You must complete all the readings for the course and attend class prepared to discuss them. Your peers are counting on you to do so. If for any reason you can’t do the reading done by class, you should let me know in advance and still attend class.
Response Posts to Blackboard
7 times in the semester, you will post a short response to one or more of the readings for that day on the course website. (http://benschmidt.org/bigdata). These must be posted by 5pm the day before class meets so that your peers have time to read them. You must also write 7 responses to your peer’s posts.
By default, these posts will be on the open web: that is, anyone who wishes can read them. If you prefer, you can take advantage of the website settings to publish privately, or you can change the web settings to publish pseudonymously. If at any time after the course is over you want some or all of your posts removed, I will be happy to do so.
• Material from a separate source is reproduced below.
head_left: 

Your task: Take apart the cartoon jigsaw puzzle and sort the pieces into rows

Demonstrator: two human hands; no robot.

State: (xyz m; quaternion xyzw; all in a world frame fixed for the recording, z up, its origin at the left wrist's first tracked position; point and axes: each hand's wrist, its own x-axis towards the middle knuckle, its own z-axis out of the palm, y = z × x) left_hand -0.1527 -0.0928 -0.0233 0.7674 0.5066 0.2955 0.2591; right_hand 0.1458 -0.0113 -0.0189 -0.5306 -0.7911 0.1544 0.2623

Mid-semester, we will take a trip to the university archives to look at some archival documents. Your first project will grow out of this, and involve a brief in-class presentation followed by a paper on an archival source of data from one of the many outstanding research libraries in the Boston area.
You will write one 6 to 8 page paper for this class, based on the readings; no outside research is expected.
Final project assignments will be distributed in late October, but you should start thinking early about which one you will want. It will consist of either 1) an 8-10 page paper in which you extend one of the weeks of the course with additional readings; or 2) a digital project in which you analyze a data set created before the year 1994 using modern tools. In either case, you must discuss the project in advance with me.
You are expected to have read, and follow at all times, the University’s Academic Integrity Policy.